* [Directions]:
Copy each line of the entries below that contains the string "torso".

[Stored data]
○ ○ ○ ○ ○ ○ ○

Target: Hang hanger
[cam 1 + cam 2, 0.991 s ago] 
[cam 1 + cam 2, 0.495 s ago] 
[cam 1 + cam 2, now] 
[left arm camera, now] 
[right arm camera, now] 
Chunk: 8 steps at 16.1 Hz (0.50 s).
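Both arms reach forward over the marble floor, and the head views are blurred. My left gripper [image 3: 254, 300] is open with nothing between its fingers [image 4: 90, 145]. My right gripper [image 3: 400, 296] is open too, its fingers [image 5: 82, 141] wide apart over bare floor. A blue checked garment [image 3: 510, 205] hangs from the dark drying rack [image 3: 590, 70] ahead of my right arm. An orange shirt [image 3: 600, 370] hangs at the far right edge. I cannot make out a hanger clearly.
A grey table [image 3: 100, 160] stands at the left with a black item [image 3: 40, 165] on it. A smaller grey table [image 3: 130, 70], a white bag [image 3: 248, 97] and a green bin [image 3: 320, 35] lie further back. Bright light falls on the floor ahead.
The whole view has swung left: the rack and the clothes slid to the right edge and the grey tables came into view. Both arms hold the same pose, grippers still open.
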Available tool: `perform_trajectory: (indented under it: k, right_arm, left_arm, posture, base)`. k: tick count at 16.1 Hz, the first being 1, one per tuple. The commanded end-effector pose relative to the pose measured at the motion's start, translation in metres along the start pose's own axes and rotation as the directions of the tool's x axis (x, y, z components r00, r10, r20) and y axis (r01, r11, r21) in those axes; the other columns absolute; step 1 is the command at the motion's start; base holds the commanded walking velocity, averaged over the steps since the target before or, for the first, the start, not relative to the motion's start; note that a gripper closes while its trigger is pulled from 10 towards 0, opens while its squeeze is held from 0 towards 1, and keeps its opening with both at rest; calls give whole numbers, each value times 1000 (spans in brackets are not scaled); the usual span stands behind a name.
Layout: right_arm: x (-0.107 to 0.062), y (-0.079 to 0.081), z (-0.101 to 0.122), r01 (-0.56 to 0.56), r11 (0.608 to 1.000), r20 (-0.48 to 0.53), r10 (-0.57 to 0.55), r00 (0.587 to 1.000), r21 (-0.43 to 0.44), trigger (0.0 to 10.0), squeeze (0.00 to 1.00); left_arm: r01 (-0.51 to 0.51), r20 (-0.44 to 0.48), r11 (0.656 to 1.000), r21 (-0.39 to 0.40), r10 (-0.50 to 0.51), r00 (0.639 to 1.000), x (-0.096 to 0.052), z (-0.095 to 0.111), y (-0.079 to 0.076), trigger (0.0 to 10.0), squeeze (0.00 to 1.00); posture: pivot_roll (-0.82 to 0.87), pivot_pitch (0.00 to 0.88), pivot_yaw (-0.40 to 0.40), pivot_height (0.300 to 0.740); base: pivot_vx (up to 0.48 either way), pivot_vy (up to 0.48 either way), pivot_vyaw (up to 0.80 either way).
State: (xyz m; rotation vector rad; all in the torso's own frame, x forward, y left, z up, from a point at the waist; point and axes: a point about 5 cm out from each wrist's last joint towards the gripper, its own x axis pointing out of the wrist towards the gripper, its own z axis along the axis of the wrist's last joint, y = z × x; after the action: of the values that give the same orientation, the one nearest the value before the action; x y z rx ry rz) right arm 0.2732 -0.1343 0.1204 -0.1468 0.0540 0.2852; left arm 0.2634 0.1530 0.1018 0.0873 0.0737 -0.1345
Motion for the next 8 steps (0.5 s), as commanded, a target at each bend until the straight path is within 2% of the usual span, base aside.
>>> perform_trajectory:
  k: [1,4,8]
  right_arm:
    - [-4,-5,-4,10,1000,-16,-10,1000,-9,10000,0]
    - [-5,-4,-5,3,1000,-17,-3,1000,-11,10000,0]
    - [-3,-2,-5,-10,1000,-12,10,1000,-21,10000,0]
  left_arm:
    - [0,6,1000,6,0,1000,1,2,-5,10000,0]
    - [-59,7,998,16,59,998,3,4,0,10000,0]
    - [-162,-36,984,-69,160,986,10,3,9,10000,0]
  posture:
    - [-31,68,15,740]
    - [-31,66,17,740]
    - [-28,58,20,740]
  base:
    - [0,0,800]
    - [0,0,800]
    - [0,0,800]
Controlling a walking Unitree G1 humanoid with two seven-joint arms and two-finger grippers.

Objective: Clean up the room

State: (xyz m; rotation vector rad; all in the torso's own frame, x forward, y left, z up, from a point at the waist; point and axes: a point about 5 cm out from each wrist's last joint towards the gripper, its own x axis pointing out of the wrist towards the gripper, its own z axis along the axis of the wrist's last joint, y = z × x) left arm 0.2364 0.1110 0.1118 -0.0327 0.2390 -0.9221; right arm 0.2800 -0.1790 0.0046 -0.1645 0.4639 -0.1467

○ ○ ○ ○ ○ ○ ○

* [Exercise solution]:
State: (xyz m; rotation vector rad; all in the torso's own frame, x forward, y left, z up, from a point at the waist; point and axes: a point about 5 cm out from each wrist's last joint towards the gripper, its own x axis pointing out of the wrist towards the gripper, its own z axis along the axis of the wrist's last joint, y = z × x; after the action: of the values that give the same orientation, the one nearest the value before the action; x y z rx ry rz) right arm 0.2732 -0.1343 0.1204 -0.1468 0.0540 0.2852; left arm 0.2634 0.1530 0.1018 0.0873 0.0737 -0.1345
State: (xyz m; rotation vector rad; all in the torso's own frame, x forward, y left, z up, from a point at the waist; point and axes: a point about 5 cm out from each wrist's last joint towards the gripper, its own x axis pointing out of the wrist towards the gripper, its own z axis along the axis of the wrist's last joint, y = z × x) left arm 0.2364 0.1110 0.1118 -0.0327 0.2390 -0.9221; right arm 0.2800 -0.1790 0.0046 -0.1645 0.4639 -0.1467

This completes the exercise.